In her family, her parents made “arts and literature and cinema the normal thing we do as a family, like going outdoors or watching the news. Yes, I have to admit that I was not always a happy camper after hours walking through the Pompidou museum staring at contemporary art installations, or visiting Greek ruins under a 110 degrees sun in the Summer. But thanks to them I learnt how to see: colors, and light and shadows; I learnt the shape and tastes of cultures close and far.”

An added bonus: the tree…

Then she spoke of the mission of the chevalier: “enriching French culture is not a matter of celebrating ‘roots’ and ‘land’ as the nationalist rhetoric goes, that culture defies borders and fructifies anywhere, everywhere, that arts and letters and the values they embody not only travel but flourishes by contact, migration, pollination.”

“If anything, this medal and this city rewards the work of bridging, of crossing boundaries (national boundaries but also the boundaries of academic disciplines and methodologies), of traveling across cultures and languages, of being on the move and in several places and cultures at once.

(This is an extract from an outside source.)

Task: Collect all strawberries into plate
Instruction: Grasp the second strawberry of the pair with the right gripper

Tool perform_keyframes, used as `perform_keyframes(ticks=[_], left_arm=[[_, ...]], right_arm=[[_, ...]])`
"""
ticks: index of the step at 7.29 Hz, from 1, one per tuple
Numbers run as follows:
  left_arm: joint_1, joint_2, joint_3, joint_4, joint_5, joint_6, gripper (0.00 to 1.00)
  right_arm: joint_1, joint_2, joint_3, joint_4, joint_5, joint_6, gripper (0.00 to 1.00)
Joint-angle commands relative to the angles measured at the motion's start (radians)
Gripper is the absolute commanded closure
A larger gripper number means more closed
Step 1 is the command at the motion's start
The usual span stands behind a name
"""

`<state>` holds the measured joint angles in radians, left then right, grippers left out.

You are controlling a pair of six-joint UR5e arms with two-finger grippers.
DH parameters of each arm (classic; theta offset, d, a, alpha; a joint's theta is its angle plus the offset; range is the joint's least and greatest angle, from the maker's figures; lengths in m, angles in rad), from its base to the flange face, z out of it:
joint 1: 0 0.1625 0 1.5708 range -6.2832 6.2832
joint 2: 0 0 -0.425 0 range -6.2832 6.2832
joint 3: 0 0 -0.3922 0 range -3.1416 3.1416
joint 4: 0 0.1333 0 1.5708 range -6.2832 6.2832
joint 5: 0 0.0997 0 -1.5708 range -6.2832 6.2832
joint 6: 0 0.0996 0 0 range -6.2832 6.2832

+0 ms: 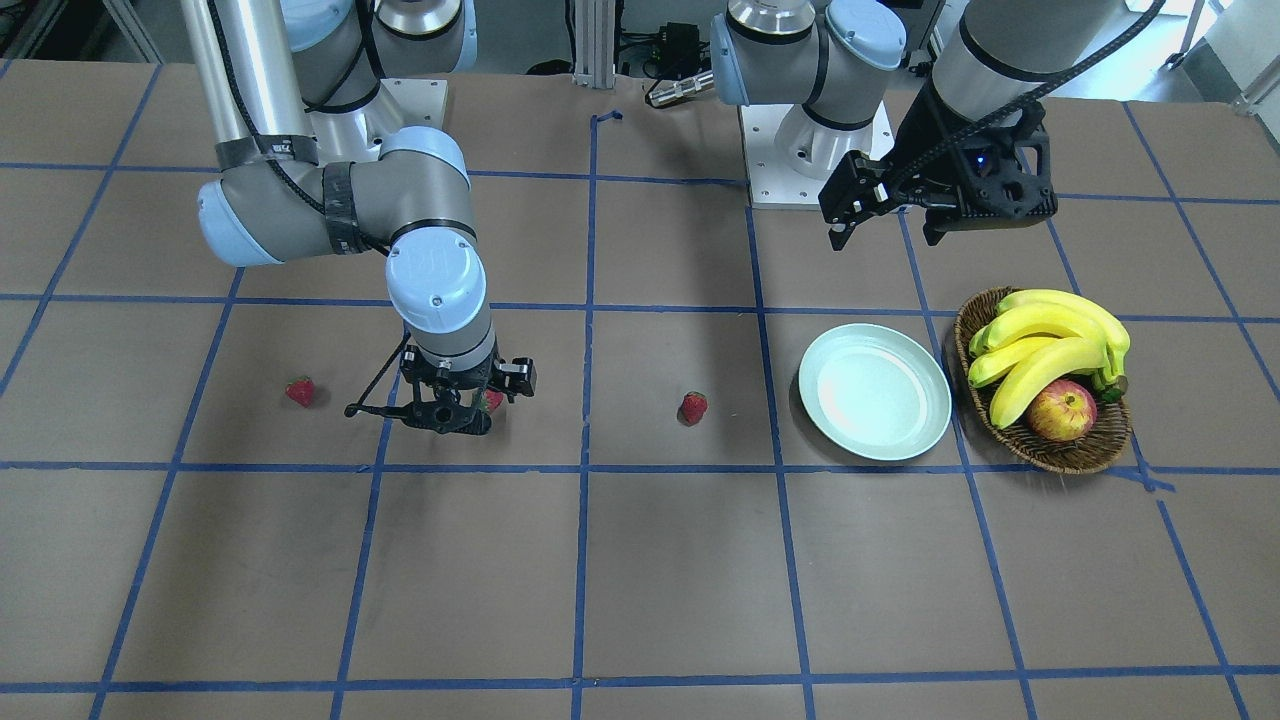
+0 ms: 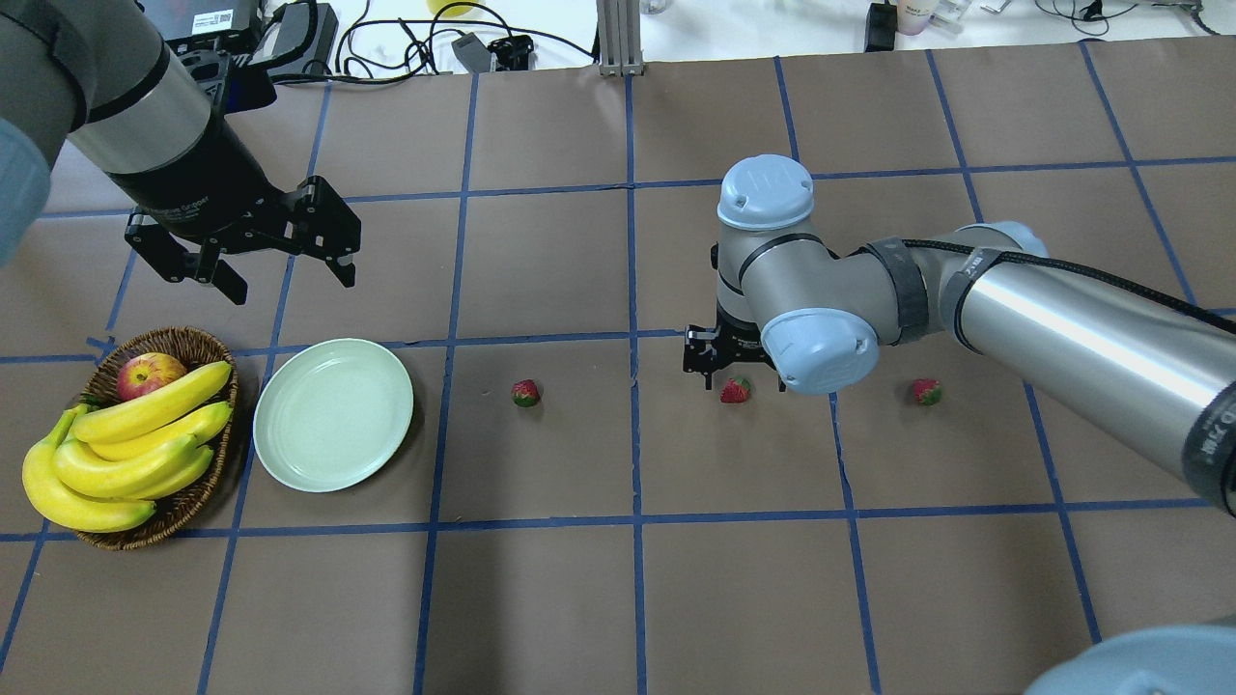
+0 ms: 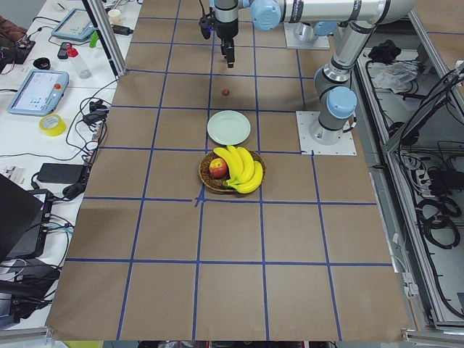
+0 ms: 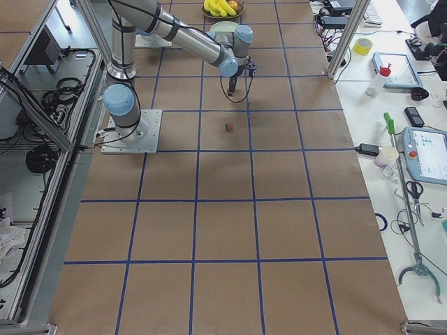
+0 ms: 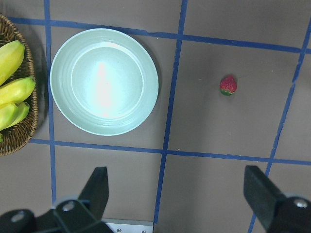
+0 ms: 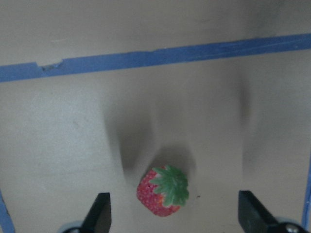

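Three strawberries lie in a row on the brown table. The middle strawberry [image 2: 735, 390] [image 6: 163, 191] sits between the fingers of my right gripper [image 6: 175, 213] [image 1: 455, 412], which is open and low over the table without touching the berry. One strawberry [image 2: 524, 393] [image 1: 694, 407] [image 5: 228, 85] lies near the plate. Another strawberry [image 2: 927, 391] [image 1: 300, 391] lies at the far end. The pale mint plate [image 2: 333, 413] [image 1: 875, 405] [image 5: 104, 81] holds nothing. My left gripper [image 2: 288, 282] [image 1: 885, 238] [image 5: 178, 194] is open and empty, raised beyond the plate.
A wicker basket [image 2: 183, 502] [image 1: 1060, 455] with bananas [image 2: 126, 449] and an apple [image 2: 147, 373] stands right beside the plate. Blue tape lines mark a grid on the table. The arm bases [image 1: 800, 150] are at the robot's edge.
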<state>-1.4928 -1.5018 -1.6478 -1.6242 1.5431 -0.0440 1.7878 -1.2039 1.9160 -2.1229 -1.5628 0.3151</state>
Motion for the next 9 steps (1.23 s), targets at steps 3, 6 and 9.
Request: perform_keyframes(ticks=[3, 6, 9], left_arm=[[-0.001, 0.0, -0.006, 0.001, -0.001, 0.001, 0.0], [-0.001, 0.0, -0.004, 0.003, -0.001, 0.001, 0.0], [-0.001, -0.002, -0.004, 0.001, 0.0, 0.009, 0.0]], right_arm=[[0.001, 0.029, 0.008, -0.038, 0.03, -0.002, 0.66], [0.01, 0.02, -0.004, -0.026, 0.065, 0.008, 1.0], [0.063, 0.024, -0.115, 0.007, 0.312, 0.231, 1.0]])
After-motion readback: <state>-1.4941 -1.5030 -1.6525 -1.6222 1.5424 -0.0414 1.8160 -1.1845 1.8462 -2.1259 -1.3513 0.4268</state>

“At a time when borders and walls are erected, I am extremely proud to declare myself a migrant, an immigrant, a bi-national, and a citizen of the world.”

It was, she said, not an achievement as much as a beginning: “a peaceful military draft of sorts, a call to arms to resist the spoliation of our common right to a world where words mean what they say, where principles apply, where cultures are respected and humanistic values upheld.”

…and the flowers

“Being called to become a Knight in the Order of Arts and Letters is less a recognition of past works than an invitation, a request really, to fight for the arts and literature: it’s a call to arms to defend with the means of sharp thinking, and eloquence, and sensitivity, and aesthetic form the value of artistic creation, which is another word for the work of being human.”

With the beautiful decorations for holidays, there was plenty to please everyone. Only one expressed mild disappointment. Her four-year-old daughter asked a thoughtful question: if her mother was now a chevalier – where was her sword?